I use frozen peanut butter with dog food inside. Or frozen water for teething puppies.


----------



## Magwart (Jul 8, 2012)

I try to stuff the kong in layers -- plug the small hole with PB or canned food, add a layer of kibble, another layer of gooey stuff, another layer of kibble, then plug with gooey stuff (PB or canned food). I use a lot of canned food in the foster dog Kongs, as they love it, and it's not going to upset their tummy, as it's part of their food ration for the day.

Freezing a mix of wet/dry ingredients increases the difficulty in getting it out.

Kong actually has a "how to stuff a kong" guide. It might be on their website.


----------



## dylan_and_atlas (Apr 1, 2015)

Thank you everyone


----------



## shepherdmom (Dec 24, 2011)

I mix a variety of stuff in the kongs. Pieces of dog cookies that are broken, kibble, the small pieces & dust from dog meat rolls. If I'm feeling really generous I'll hide a couple of tiny pieces of something stinky like hot dog or liverwurst in it. I'll soak the kongs in a bowl of water so it freezes better then I'll plug with peanut butter or yogurt or canned dog food. Then freeze it. Usually keeps mine busy for about 20-30 min. On the day's they get kongs or bones I don't give regular breakfast.


----------



## Sabis mom (Mar 20, 2014)

dylan_and_atlas said:


> Hi guys! My puppy comes home in 1 week and I was wondering what I could use to stuff his kong for when I go back to work? (it'll only be 4 hours a day he'll be in his crate and now until May 11). I was thinking peanut butter? Should I freeze it? Or should I just see what he prefers first?

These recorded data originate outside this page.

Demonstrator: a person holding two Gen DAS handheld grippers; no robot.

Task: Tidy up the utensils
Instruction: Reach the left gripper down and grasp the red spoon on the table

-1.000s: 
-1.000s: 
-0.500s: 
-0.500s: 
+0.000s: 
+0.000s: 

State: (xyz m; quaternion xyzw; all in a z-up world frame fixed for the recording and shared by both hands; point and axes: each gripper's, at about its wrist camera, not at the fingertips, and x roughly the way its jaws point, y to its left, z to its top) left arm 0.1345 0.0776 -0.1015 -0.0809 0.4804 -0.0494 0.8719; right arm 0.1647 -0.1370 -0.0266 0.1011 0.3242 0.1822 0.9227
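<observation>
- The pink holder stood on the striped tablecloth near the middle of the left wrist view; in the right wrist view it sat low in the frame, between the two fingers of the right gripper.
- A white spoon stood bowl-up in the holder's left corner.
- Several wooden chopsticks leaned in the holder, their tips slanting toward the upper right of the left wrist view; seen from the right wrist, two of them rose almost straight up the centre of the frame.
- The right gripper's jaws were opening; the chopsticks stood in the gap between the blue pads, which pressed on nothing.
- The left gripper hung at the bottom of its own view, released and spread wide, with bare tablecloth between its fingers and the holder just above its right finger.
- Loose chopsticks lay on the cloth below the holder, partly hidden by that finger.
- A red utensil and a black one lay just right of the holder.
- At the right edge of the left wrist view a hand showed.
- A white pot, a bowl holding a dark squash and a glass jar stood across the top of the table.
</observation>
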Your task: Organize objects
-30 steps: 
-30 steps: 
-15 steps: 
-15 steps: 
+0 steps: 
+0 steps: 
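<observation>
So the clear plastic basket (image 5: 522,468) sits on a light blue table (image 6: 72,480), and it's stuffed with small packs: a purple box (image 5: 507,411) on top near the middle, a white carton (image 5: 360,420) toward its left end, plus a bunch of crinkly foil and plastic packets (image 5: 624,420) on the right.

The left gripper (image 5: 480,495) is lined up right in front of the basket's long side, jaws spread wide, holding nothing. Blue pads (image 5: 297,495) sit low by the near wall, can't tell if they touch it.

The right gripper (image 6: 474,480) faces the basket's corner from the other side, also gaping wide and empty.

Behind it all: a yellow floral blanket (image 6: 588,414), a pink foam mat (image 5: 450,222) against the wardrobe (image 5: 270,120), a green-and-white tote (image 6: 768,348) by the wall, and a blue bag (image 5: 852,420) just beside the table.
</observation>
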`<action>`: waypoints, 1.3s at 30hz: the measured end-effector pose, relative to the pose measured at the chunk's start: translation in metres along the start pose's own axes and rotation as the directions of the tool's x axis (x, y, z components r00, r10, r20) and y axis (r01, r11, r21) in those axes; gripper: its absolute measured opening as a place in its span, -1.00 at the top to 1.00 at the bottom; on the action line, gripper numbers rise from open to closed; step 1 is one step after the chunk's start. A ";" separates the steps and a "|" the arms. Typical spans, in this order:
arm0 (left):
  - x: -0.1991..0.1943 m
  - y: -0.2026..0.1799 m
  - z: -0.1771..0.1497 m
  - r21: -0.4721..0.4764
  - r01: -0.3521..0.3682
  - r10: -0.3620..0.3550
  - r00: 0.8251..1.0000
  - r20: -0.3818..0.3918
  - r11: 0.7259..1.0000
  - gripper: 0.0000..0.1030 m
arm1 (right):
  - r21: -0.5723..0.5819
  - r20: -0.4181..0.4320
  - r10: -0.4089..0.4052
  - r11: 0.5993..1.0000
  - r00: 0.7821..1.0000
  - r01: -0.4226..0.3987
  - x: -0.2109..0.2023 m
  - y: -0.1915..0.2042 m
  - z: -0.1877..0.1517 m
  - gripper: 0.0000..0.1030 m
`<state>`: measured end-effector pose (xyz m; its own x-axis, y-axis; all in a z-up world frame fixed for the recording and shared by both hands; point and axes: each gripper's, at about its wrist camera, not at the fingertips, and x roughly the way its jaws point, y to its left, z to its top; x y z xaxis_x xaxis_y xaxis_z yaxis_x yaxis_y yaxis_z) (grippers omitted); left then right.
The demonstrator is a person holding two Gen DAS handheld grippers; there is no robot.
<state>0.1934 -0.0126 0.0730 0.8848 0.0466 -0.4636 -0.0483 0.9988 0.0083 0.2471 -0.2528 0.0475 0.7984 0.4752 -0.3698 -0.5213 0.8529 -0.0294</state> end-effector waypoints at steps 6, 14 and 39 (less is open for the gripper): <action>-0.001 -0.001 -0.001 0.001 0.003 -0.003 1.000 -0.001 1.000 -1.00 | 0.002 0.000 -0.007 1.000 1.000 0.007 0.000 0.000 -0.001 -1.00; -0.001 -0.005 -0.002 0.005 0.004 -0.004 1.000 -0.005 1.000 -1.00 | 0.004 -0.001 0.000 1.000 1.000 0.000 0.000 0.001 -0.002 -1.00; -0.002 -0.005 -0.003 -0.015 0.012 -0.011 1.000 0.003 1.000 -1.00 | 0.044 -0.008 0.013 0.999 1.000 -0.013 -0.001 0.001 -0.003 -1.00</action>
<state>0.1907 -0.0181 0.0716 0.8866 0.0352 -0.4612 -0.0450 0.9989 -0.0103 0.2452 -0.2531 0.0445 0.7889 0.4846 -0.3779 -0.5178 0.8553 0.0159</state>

 I have the only dog on the planet that HATES peanut butter. lol. I warn people now because before Shadow I thought all dogs liked PB.
I use canned puppy food instead. When I had fosters in the house I used berries, veggies, yogurt and canned puppy food. They sell Kong stuffer but its expensive so I just make my own.


----------



## dylan_and_atlas (Apr 1, 2015)

Hm, I'm thinking peanut butter if he likes it, carrots, berries & maybe water to freeze it all in


----------



## Pax8 (Apr 8, 2014)

Yup, I've used peanut butter, plain greek yogurt, berry mash, pureed sweet potato and pumpkin, wet dog food, and various homemade broths. I usually stick in fruits and vegetables, pieces of biscuits or small chunks of meat as well. When I'm in a pinch, I've also mixed some dry food with a small bit of shredded cheese in the Kong and microblasted the entire thing for about 10 seconds. It melts everything to the inside and makes a good quick option if I forgot to freeze something the night before.


----------



## lexiz (Apr 4, 2015)

I also have a question along this same vein, how often should you give a dog the Kong? Also, should you subtract some food if the Kong is used?


----------



## Pax8 (Apr 8, 2014)

lexiz said:


> I also have a question along this same vein, how often should you give a dog the Kong? Also, should you subtract some food if the Kong is used?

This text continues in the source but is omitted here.